Le manuscrit contenait une seconde lettre de la même écriture. Elle était datée du mois de juillet 1848, et ainsi conçue :
« Mon enfant,
« Le vicomte de Morlux est mort. Je suis veuve. Hélas ! votre père n’est plus, et vous êtes toute seule sur la terre. Mais je veux enfin réparer mes torts et vous rendre votre mère. Hélas ! pas pour longtemps peut-être, car le chagrin a fait de moi une vieille femme avant l’âge ; mais vos frères vous aimeront, les chers enfants !
« Ah ! j’ai le cœur débordant de joie au souvenir de ce qui vient d’arriver.
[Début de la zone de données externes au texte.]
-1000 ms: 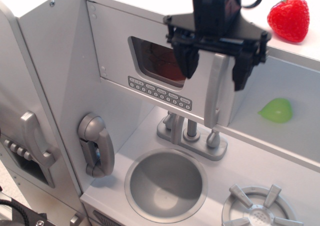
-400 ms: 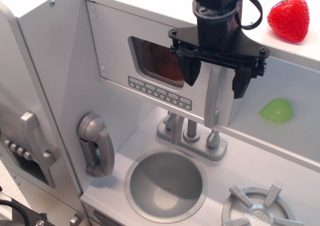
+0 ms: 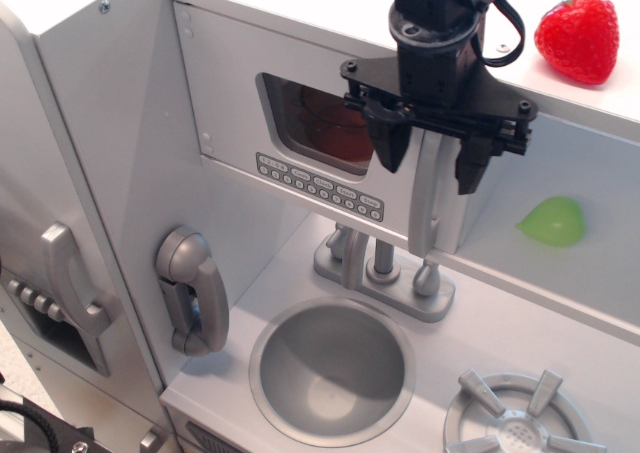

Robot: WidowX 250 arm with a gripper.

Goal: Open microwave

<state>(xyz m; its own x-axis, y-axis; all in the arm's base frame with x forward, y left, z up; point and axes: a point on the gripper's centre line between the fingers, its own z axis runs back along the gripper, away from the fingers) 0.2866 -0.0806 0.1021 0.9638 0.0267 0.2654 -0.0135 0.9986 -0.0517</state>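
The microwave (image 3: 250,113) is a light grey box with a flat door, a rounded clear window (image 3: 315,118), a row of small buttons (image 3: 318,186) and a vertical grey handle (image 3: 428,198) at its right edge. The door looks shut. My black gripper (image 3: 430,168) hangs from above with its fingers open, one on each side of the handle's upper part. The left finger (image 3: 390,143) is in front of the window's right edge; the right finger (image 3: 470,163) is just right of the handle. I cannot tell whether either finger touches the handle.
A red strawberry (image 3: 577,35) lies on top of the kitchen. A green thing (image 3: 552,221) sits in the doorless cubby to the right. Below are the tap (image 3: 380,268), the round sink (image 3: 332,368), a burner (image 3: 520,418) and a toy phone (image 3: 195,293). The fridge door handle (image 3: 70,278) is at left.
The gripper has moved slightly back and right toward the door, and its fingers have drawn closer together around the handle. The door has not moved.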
Écoutez.
« Tant que votre père a vécu, j’ai eu de vos nouvelles deux fois par an par l’entremise d’un messager sûr. J’ai pu ainsi assister à votre enfance, à votre jeunesse ; je sais que vous étiez belle.
« Aujourd’hui, je ne sais plus rien, car voici deux années que je n’ai pas reçu de lettre de Vienne, et c’est par les journaux que j’ai appris la mort de mon cher comte Z… Qu’étiez-vous devenue ?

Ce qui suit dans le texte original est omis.